I thought about how I'm going to solve it, started writing the steps for the solution: parametrise each line, find the derivative of the parametrisation. However, I got stuck because in the integral, the field has to be evaluated at the parametric function.

$$\begin{align} \int_C \vec F \cdot d\vec r &= \int_C \vec F \cdot \vec T \: ds \\ &= \int_a^b \vec F\left(\vec r(t)\right) \cdot \frac{\vec r'(t)}{\left\lVert \vec r'(t) \right\rVert} \left\lVert \vec r'(t) \right\rVert \: dt \\ &= \int_a^b \vec F\left(\vec r(t)\right) \cdot \vec r'(t) \: dt \end{align}$$

The first part of the last line is where I got stuck, t would be involved and I don't know how to do it numerically.

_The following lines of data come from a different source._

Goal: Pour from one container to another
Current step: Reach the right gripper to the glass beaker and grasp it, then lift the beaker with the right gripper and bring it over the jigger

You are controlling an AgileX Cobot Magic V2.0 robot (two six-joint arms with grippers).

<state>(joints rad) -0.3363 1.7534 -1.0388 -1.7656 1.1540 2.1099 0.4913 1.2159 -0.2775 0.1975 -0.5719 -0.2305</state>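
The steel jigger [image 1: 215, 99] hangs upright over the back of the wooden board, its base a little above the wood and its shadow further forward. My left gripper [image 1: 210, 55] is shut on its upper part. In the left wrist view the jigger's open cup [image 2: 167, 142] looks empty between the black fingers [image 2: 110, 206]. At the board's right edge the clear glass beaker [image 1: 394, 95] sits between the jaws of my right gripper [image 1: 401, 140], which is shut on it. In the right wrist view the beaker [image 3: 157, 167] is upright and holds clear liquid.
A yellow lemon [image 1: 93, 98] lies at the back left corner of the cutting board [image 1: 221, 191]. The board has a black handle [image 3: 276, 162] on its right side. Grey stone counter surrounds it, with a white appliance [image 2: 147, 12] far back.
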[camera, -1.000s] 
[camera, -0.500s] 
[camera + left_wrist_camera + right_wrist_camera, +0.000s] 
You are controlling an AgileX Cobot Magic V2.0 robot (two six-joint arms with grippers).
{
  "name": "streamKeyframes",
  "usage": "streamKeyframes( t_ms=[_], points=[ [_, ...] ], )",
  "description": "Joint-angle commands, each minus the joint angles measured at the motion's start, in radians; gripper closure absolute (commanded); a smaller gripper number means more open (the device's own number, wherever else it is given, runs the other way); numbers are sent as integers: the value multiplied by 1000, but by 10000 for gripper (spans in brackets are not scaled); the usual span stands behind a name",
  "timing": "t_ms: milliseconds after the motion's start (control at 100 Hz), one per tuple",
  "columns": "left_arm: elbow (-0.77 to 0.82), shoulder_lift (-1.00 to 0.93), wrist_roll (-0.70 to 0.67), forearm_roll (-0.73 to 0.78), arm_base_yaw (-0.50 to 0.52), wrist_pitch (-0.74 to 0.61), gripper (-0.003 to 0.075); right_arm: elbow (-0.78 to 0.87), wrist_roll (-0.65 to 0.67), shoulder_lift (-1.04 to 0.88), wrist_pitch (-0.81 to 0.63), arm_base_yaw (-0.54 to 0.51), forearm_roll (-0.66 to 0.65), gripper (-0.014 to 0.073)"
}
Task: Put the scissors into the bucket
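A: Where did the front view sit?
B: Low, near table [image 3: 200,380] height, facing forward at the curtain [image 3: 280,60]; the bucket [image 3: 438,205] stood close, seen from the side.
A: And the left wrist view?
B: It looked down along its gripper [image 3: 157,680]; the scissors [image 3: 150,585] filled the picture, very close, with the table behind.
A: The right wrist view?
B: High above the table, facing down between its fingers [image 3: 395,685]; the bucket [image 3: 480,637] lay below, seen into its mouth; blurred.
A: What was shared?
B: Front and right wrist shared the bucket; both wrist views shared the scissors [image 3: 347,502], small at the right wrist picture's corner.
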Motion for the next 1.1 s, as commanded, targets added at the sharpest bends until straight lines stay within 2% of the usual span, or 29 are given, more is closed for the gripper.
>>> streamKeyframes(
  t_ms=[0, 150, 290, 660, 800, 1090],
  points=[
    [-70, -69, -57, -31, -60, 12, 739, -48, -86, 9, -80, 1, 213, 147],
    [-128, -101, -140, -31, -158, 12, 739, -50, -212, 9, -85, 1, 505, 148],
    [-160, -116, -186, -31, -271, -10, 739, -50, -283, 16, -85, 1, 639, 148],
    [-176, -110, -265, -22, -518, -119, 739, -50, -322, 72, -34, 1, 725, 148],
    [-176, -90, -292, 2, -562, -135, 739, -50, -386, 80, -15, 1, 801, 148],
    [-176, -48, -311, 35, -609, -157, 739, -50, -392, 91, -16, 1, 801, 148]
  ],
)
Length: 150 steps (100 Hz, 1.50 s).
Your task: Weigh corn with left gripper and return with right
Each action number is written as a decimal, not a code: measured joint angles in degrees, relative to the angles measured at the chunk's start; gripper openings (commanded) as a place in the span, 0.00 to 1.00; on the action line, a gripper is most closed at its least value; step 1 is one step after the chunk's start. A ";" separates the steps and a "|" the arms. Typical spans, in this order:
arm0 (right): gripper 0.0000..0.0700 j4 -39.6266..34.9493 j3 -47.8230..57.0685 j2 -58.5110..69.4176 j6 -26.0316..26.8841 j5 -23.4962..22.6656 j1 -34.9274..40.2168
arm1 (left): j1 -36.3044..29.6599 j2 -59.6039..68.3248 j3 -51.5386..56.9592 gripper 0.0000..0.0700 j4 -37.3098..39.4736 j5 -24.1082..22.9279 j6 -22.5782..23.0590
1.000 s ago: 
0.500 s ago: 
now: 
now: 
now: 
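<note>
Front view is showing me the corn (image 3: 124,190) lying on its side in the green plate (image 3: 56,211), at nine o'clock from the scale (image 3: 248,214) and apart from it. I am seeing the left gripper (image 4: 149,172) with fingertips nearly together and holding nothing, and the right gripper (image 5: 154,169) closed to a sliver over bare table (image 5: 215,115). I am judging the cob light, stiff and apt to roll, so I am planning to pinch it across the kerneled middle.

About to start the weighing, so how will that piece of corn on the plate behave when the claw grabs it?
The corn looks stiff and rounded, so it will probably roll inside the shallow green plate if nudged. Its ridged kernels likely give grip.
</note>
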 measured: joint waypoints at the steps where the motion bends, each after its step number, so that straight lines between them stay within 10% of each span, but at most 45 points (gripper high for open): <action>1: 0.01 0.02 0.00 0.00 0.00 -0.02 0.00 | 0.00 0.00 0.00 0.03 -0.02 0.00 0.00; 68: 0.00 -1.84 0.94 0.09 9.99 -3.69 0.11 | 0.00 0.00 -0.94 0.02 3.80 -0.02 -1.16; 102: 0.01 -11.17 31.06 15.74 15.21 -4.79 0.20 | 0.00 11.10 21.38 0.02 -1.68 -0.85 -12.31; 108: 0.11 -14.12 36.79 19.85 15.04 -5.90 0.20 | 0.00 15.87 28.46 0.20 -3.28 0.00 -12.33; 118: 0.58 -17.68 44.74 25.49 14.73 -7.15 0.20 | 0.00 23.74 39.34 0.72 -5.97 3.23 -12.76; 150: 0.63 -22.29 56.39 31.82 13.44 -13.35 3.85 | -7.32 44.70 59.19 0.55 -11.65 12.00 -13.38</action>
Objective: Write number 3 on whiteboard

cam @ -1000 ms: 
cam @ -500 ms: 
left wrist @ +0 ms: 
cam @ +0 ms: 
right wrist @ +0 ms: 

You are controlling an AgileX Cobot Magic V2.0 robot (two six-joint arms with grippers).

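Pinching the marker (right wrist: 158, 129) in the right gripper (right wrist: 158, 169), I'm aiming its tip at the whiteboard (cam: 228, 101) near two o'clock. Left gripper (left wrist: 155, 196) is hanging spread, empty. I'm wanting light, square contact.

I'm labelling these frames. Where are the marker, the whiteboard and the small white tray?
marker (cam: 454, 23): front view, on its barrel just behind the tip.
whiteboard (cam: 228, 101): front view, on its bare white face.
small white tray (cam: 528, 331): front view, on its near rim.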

* Side note, I'm trying to calculate circulation which can also be found by calculating the surface integral of the curl of velocity (vorticity), but I guess that would be even harder numerically

I use MatLab but anything that would get me started would do

Thanks


Edit: The above equation was copied from a website, let me use my own notation:

I have a vector field $\vec V = \vec V(x,y)$ which has an x component $u$ and a y component $v$.

$\Rightarrow \vec V(x,y) = u(x,y) \; \vec i + v(x,y) \; \vec j $

I want to integrate along C which is a rectangle so I will have to divide the integration into 4 parts (4 smooth curves).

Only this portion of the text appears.